WORK ORDER: Report how many lines below include "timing", giving the figure alone.

(Data excerpts)
__________
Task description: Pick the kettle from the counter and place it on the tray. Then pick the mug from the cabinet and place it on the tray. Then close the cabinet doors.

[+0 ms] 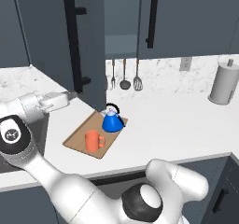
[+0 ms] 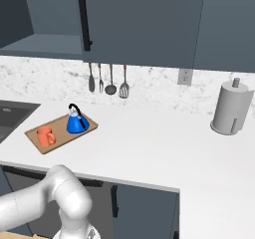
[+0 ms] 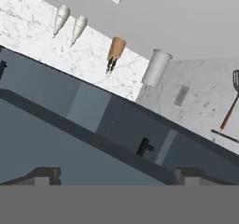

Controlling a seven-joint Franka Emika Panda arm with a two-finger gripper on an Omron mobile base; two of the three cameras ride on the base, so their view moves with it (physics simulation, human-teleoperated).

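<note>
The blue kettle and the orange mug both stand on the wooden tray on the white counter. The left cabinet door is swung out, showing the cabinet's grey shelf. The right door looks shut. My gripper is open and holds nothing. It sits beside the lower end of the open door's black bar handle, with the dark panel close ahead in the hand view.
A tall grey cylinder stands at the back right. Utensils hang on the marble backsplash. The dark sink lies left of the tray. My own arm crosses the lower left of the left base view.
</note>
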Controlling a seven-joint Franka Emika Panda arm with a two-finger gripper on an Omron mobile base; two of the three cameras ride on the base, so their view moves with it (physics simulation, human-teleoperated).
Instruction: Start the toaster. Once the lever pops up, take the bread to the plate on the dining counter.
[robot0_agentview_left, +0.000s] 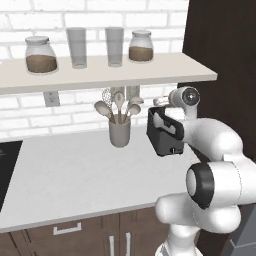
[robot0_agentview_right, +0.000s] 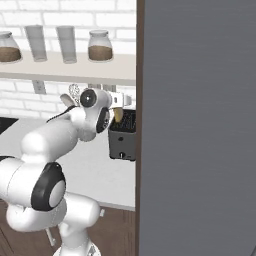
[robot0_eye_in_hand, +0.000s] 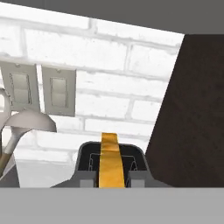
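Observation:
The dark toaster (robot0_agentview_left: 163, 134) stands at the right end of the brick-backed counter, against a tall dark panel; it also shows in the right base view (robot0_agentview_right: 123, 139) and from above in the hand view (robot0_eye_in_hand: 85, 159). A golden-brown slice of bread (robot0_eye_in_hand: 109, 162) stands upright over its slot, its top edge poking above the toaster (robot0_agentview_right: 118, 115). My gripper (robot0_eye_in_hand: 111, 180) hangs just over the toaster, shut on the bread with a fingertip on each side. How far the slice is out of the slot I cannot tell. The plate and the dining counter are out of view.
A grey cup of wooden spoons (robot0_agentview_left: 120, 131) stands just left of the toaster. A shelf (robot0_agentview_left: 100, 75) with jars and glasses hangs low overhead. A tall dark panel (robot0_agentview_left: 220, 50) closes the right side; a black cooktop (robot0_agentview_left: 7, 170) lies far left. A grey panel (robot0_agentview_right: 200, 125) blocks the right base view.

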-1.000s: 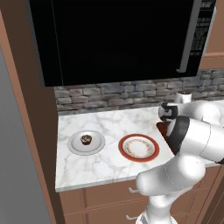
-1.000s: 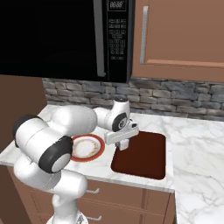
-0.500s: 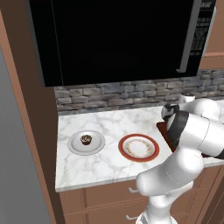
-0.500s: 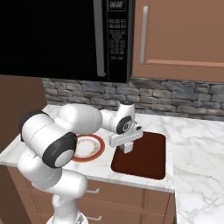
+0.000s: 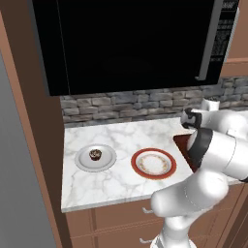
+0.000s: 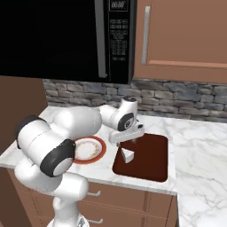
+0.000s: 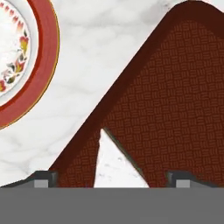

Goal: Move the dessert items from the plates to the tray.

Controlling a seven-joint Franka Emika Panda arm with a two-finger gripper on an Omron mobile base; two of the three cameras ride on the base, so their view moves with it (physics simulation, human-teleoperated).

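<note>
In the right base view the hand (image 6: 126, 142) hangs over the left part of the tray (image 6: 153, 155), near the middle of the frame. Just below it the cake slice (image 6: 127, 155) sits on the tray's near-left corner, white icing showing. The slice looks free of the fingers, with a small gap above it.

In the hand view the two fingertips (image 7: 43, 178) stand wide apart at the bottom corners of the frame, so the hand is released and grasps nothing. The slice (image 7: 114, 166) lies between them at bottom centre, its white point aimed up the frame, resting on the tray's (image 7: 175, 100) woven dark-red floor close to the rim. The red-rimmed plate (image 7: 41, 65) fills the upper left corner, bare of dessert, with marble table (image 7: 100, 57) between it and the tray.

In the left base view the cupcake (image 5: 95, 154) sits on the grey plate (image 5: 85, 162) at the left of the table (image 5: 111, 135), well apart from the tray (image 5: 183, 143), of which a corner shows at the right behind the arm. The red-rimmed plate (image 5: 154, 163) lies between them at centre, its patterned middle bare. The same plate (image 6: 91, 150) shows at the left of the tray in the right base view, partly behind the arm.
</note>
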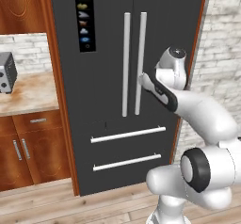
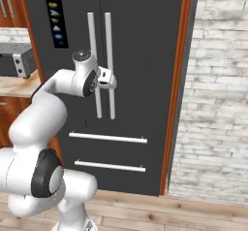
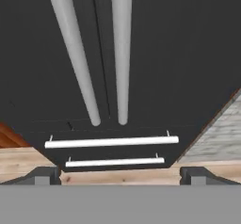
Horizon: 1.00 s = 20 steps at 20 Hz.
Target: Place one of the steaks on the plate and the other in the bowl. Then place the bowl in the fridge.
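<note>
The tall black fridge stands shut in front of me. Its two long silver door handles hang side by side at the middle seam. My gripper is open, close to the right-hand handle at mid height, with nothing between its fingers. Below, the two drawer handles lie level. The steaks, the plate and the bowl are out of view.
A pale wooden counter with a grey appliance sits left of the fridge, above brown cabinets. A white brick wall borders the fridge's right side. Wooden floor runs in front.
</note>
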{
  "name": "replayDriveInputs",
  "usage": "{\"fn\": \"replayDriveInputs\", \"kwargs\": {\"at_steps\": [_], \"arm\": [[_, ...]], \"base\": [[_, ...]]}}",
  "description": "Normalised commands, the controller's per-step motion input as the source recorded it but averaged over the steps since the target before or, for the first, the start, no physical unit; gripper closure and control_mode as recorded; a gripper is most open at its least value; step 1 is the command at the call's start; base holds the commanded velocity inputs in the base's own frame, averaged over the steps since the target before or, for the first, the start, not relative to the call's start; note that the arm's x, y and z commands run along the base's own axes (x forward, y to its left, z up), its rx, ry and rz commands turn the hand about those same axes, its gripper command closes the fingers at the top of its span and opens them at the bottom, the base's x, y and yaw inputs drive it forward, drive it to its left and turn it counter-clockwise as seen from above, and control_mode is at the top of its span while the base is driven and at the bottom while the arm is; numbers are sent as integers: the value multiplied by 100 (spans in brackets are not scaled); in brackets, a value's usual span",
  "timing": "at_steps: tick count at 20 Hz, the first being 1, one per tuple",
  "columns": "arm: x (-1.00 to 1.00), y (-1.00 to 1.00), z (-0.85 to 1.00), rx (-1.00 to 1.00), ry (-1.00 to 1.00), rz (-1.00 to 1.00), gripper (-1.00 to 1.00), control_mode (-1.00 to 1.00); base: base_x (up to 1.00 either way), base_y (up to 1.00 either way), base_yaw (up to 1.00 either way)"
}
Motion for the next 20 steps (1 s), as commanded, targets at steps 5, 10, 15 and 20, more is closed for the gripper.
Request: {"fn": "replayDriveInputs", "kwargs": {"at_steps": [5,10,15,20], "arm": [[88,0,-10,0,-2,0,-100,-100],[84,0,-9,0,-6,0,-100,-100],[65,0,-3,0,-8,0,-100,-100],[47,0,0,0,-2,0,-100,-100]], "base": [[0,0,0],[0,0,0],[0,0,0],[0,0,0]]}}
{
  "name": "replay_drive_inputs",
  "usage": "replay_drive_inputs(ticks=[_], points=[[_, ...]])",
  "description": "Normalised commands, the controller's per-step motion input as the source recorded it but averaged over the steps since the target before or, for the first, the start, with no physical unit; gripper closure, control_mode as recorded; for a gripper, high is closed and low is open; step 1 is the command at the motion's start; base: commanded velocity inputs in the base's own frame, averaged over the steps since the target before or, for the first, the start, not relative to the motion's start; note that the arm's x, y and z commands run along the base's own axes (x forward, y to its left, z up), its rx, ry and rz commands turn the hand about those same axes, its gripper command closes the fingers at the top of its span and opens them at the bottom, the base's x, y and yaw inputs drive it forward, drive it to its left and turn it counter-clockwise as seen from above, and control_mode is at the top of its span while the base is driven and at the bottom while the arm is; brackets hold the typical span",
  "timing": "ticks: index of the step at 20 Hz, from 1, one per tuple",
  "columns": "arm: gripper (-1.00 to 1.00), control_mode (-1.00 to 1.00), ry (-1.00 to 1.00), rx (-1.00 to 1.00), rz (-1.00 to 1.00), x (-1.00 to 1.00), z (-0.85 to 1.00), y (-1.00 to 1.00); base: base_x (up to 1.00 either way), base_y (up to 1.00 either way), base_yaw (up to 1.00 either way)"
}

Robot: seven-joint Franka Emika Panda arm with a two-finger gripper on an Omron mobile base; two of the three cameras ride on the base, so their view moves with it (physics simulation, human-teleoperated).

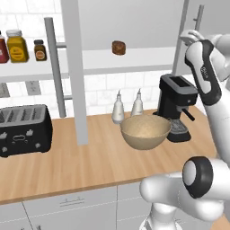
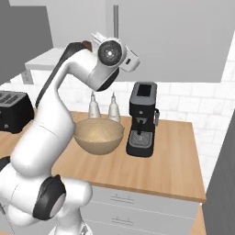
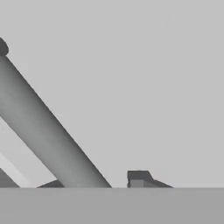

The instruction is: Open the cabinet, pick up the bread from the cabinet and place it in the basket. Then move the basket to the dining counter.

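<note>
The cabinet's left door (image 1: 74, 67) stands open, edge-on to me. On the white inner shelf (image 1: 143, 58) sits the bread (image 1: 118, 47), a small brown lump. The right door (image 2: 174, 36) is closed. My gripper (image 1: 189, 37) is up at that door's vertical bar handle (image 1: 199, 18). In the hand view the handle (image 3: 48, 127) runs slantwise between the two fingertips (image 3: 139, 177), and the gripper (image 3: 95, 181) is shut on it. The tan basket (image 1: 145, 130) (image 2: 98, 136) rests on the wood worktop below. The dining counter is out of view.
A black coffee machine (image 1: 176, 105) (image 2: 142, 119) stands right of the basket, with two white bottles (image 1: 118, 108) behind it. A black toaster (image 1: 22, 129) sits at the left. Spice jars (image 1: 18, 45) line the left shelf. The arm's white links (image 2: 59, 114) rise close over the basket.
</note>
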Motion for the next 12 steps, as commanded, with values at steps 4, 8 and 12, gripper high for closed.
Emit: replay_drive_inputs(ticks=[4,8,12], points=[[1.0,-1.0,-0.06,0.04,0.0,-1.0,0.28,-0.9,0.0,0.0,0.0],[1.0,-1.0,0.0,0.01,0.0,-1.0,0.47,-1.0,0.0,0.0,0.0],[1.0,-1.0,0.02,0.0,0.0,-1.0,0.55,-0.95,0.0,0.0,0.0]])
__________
RESPONSE BOX: 2